Abstract: Cloud security technology company OpenDNS recently announced the development of NLPRank, a tool prototype that leverages natural language processing technology that automatically detects malicious domain names (phishing sites) and attacks on high-value targets in real time. The so-called malicious (cybersquatting) domain
OpenDNS, a cloud security technology company, recently announced the development of NLPRank, a tool prototype that leverages natural language processing technology that automatically detects malicious domains (phishing sites) and attacks on high-value targets in real time.

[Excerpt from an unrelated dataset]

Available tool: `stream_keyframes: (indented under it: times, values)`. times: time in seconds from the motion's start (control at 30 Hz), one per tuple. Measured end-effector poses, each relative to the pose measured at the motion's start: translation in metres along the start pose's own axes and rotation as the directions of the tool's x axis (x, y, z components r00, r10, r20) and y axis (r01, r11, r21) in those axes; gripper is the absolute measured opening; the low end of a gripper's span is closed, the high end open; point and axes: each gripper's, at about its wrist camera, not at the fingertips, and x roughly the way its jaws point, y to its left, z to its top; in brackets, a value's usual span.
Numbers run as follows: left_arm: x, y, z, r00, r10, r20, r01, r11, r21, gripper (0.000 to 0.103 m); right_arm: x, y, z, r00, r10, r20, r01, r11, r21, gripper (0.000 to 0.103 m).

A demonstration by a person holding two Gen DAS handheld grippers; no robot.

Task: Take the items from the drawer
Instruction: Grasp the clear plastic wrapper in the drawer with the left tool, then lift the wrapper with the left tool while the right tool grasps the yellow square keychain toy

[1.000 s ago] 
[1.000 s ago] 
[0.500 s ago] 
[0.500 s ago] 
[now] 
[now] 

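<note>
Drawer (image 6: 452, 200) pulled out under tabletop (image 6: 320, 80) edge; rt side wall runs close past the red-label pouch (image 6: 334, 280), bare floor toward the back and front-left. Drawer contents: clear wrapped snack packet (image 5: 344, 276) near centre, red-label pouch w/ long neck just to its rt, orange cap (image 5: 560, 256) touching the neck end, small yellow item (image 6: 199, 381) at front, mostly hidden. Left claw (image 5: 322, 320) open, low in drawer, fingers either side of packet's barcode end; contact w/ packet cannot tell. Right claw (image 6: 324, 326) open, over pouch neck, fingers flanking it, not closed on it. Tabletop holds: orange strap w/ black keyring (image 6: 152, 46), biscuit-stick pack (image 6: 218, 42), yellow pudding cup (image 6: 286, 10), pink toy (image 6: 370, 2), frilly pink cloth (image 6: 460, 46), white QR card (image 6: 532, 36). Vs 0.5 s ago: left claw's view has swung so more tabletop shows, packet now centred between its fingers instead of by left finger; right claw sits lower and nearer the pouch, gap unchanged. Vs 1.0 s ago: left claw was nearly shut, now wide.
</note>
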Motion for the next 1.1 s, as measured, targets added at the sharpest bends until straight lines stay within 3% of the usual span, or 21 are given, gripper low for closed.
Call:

The so-called malicious (cybersquatting) domain name is usually used for phishing websites, ie domain names are often spelled similar to well-known websites we are familiar with. Cybercriminals registered these domain names will be done after the website is very similar with the well-known website, once the user wants to visit those well-known websites wrong individual letters (such as G00gle.com) will enter the fishing site, because the interface is very similar to the Of users will not be aware of, so continue to enter personal account passwords and other sensitive information leading to privacy leaks. Some network hackers use the security psychology of users to send some prompts for security updates in various ways, and the provided link addresses adopt domain names (such as adobeupdates [.] Com) that are closely related to well-known websites. Trick users into.
Traditionally, security software solutions are post-processing. Because there are too many domains, malicious domains can not be collected in advance, so it is usually only possible to identify certain domain names as threats after a victim's report. However, OpenDNS engineers took advantage of this malicious domain name at least deliberately similar to the well-known Web site features, using the past has been applied to biological information and data mining natural language processing technology, combined with ASN mapping and empowerment, WHOIS data model and HTML Label analysis coupled with OpenDNS global network data has resulted in the development of NLPRank, a tool prototype that identifies malicious domains in real time.
Jeremiah O'Connor, an OpenDNS researcher, first analyzed the attack methods and data of the DarkHotel and Mandiant APT1, two cybercrime groups. They found that they all had similar means and were phishing attacks. And after getting the data from these criminal groups, he found that the phishing websites used some of the same domain names followed by the idea of NLPRank.
This real-time detection model includes a popular legal domain name dictionary (such as "java", "gmail", "adobe", etc.) that is often used as a reference point for phishing websites and then compares it to English words commonly found in fishing activities Such as "install", "update", "download") for comparison. Next, we use the sequence alignment technique in bioinformatics to rank domain names such as "install-ad0be" and evaluate the likelihood that they will be used for phishing campaigns. For example, if a domain name is similar to a well-known website, NLPRank compares the IP address of the domain name with the IP library corresponding to the well-known website domain name to see if it belongs to the IP library range of the well-known website. If not, then the domain name Fishing sites are more likely.
This kind of real-time detection method using natural language processing technology should be a relatively new approach, not only because of its real-time nature, but phishing websites can be more difficult because if phishing websites wish to name themselves less famous than well-known websites to circumvent software Identify the possibility, the user may not be so easily deceived by that domain name.